Диетологи рассказали о пользе цельного овса для здоровья

Цельный овес — это минимально обработанный зерновой продукт, содержащий бета-глюканы и клетчатку, которые помогают снижать уровень «плохого» холестерина, укреплять сосуды и улучшать работу кишечника. Такой овес сохраняет большинство полезных веществ, делая его более ценным для организма.

Диетологи рассказали о пользе цельного овса для здоровья

Как бета-глюканы работают на снижение холестерина

При попадании в кишечник бета-глюканы превращаются в киселеподобную массу, связывающую жиры и замедляющую всасывание сахаров.
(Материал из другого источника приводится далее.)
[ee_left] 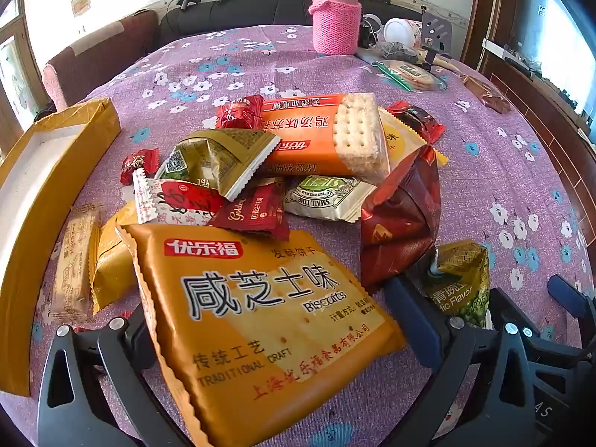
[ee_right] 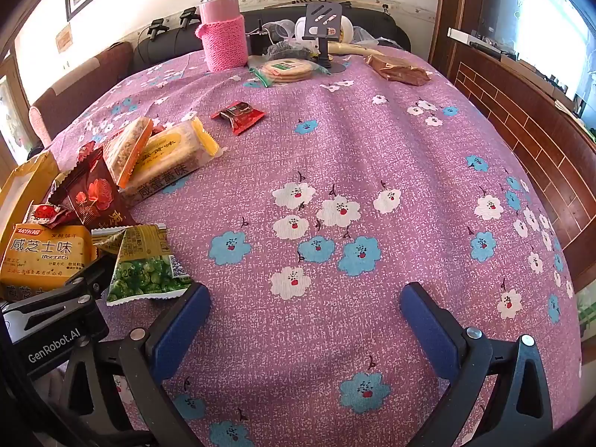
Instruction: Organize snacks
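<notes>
A heap of snack packets lies on the purple flowered tablecloth (ee_left: 495, 171). My left gripper (ee_left: 268, 320) is shut on a large orange cheese biscuit packet (ee_left: 257, 320) and holds it in front of the heap; the packet hides the left fingertip. Behind it lie an orange soda cracker pack (ee_left: 327, 134), a dark red bag (ee_left: 402, 219), and a green pea packet (ee_left: 462, 283). An open yellow box (ee_left: 41, 193) stands at the left. My right gripper (ee_right: 305, 316) is open and empty over bare cloth, right of the green pea packet (ee_right: 145, 264) and the orange biscuit packet (ee_right: 41, 257).
A pink flask in a knitted sleeve (ee_right: 222, 26) stands at the table's far side, with a bag of round crackers (ee_right: 287, 69), a brown bag (ee_right: 398, 69) and a phone stand (ee_right: 323, 24). A small red candy (ee_right: 240, 114) lies alone mid-table. A sofa runs behind.
</notes>
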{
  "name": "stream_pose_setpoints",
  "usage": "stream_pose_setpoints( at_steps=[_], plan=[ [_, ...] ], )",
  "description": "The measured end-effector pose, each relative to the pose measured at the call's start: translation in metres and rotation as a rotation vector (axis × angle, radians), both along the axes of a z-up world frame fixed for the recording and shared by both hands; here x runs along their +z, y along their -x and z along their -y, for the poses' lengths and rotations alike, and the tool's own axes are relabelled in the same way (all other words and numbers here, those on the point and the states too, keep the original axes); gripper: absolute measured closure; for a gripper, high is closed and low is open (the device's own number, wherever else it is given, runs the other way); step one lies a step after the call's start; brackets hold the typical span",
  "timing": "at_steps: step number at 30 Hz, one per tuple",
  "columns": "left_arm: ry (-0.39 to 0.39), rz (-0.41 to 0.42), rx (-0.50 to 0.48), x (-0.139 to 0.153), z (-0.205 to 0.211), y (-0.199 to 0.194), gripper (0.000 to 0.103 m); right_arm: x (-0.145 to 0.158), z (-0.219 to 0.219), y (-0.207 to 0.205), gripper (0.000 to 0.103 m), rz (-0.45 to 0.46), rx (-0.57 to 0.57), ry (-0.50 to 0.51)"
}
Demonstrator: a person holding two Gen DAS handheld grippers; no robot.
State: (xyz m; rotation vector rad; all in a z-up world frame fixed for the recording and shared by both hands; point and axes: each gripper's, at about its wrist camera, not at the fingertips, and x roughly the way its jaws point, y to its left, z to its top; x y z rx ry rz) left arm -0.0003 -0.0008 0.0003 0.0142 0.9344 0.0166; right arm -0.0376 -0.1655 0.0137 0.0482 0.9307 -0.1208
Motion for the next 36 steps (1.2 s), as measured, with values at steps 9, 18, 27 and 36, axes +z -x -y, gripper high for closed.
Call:
stream_pose_setpoints(
  at_steps=[9, 18, 27, 36],
  plan=[
    [0.018, -0.007, 0.000, 0.000, -0.001, 0.000, 0.000, 0.000, 0.000, 0.000, 0.000, 0.002, 0.000, -0.002],
    [0.020, -0.007, 0.005, 0.000, -0.001, 0.000, 0.000, 0.000, 0.000, 0.000, 0.000, 0.002, 0.000, -0.002],
    [0.014, -0.065, -0.031, 0.000, -0.002, -0.003, 0.000, 0.000, 0.001, 0.000, 0.000, 0.002, 0.000, -0.003],
    [0.223, -0.015, -0.176, 0.030, -0.034, 0.037, 0.014, 0.004, 0.003, 0.000, 0.000, -0.045, 0.028, -0.012]
  ],
)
Это способствует снижению уровня «плохого» холестерина и уменьшает риск сердечно-сосудистых заболеваний. Также они стимулируют выделение желчных кислот, что дополнительно способствует регуляции холестерина.
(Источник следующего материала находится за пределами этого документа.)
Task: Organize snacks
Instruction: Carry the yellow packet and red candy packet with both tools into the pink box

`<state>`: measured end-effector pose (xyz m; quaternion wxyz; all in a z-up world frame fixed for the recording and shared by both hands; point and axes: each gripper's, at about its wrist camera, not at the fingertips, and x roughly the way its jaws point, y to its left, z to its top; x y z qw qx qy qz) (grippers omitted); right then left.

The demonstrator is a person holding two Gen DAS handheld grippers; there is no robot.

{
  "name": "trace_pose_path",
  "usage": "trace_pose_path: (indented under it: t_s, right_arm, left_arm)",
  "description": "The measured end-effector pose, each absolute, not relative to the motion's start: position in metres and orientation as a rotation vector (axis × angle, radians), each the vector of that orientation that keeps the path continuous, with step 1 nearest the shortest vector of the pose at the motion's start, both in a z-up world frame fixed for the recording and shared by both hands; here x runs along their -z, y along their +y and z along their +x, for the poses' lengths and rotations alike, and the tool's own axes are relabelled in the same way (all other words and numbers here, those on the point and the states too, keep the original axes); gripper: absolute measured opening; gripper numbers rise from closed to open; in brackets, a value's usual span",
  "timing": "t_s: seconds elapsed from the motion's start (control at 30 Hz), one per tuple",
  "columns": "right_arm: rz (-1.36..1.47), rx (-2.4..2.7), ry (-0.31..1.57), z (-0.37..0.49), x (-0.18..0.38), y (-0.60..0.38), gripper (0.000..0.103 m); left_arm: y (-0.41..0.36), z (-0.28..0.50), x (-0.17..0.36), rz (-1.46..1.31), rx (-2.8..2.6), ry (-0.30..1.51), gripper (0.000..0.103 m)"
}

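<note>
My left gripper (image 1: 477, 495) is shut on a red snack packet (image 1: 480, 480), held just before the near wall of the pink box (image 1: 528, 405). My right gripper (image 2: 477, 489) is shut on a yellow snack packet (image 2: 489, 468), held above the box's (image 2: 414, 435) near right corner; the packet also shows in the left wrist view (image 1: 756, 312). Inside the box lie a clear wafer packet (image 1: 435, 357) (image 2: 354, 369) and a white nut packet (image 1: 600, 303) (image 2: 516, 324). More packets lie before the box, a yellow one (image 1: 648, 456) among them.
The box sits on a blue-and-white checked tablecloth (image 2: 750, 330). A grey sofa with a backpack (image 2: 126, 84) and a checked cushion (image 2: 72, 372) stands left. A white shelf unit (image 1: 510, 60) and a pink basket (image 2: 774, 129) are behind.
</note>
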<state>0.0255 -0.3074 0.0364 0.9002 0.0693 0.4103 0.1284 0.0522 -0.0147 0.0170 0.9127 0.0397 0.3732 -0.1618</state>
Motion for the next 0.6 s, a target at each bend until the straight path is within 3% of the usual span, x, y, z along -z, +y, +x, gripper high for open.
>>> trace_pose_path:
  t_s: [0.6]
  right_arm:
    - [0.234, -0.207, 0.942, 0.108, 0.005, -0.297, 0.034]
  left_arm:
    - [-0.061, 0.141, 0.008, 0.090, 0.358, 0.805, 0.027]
Почему важно потреблять клетчатку

В овсе содержится как растворимая, так и нерастворимая клетчатка. Первая помогает снижать уровень холестерина, а вторая — поддерживать работу кишечника, предотвращать запоры и нормализовать микробиоту. Совместное действие этих видов клетчатки обеспечивает длительное ощущение сытости и стабильный уровень энергии.
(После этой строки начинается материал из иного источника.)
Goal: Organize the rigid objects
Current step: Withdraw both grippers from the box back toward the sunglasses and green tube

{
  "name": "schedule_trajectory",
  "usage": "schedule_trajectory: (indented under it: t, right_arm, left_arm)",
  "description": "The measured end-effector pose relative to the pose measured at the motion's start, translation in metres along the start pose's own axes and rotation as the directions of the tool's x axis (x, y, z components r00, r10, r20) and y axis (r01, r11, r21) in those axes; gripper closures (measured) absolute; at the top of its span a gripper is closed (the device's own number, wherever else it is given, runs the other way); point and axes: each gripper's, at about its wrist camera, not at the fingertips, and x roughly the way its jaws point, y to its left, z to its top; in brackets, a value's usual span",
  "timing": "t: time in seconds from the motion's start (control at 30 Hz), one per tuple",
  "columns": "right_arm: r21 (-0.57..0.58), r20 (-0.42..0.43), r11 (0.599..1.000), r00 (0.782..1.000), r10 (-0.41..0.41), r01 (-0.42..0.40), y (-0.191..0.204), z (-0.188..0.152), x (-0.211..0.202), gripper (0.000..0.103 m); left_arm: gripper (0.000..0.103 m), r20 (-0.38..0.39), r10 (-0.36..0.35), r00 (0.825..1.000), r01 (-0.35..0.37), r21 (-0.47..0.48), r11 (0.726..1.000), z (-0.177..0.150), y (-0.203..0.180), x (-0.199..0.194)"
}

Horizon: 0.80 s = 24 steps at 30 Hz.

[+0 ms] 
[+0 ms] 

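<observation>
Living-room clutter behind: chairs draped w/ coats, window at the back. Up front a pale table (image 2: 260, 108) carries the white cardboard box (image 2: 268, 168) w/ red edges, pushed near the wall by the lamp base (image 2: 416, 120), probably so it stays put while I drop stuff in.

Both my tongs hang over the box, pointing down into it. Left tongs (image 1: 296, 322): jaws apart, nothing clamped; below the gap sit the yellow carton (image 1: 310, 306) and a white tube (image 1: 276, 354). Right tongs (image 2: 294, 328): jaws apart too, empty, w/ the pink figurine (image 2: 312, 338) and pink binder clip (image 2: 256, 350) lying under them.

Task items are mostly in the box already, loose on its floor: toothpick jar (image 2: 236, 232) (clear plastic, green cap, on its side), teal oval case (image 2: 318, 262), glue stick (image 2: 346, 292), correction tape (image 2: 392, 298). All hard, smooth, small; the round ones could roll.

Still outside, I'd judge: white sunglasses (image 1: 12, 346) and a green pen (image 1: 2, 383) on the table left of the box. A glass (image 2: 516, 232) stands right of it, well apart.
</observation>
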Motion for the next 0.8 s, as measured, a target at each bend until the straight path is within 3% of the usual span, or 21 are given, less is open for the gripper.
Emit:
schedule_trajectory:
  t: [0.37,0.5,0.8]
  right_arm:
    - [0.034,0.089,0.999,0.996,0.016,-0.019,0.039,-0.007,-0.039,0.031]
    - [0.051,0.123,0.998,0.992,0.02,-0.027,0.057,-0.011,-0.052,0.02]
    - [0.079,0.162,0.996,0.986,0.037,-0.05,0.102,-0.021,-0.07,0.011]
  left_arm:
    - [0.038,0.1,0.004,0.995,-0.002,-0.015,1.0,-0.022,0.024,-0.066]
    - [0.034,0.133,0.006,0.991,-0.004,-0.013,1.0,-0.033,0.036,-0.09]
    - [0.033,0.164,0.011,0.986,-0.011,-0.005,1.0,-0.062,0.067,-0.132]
Кому особенно полезен овес

Этот продукт идеально подходит для тех, кто следит за уровнем холестерина, придерживается сбалансированного питания, контролирует аппетит или борется с проблемами пищеварения. Спортсмены и люди с малоподвижным образом жизни также получат пользу от включения овса в рацион.

Как правильно готовить овсяную кашу, чтобы сохранить все полезные свойства

Чтобы максимизировать пользу, замачивайте овес минимум на 6–8 часов, лучше — на ночь. Варите на медленном огне, чтобы сохранить структуру и вкус. Для дополнительного насыщения добавляйте орехи, семена или растительные масла, чтобы повысить содержание полезных жиров и белков.

Рецепт полезной овсяной каши

Ингредиенты:

  • 50 г цельного овса
  • 250 мл воды
  • горсть ягод (малина, черника)
  • 4–5 грецких орехов
  • щепотка корицы

Приготовление:

  1. Залейте овес на ночь водой.
  2. Утром слейте воду и залейте свежей.
  3. Варите 30–60 минут на медленном огне.
  4. Перед подачей добавьте орехи, ягоды и посыпьте корицей.

Главные ошибки при приготовлении овса

Недостаточное замачивание, использование быстрого овса, добавление чрезмерного количества сахара и сиропов, отсутствие источников белков и жиров снижают пользу блюда. Также неправильное приготовление — использование хлопьев быстрого приготовления, что уменьшает содержание полезных веществ и насыщенность.

Регулярное потребление цельного овса способствует снижению холестерина, улучшению пищеварения и длительному чувству сытости. Соблюдайте правила приготовления и выбирайте минимально обработанный продукт для полноценной поддержки здорового образа жизни.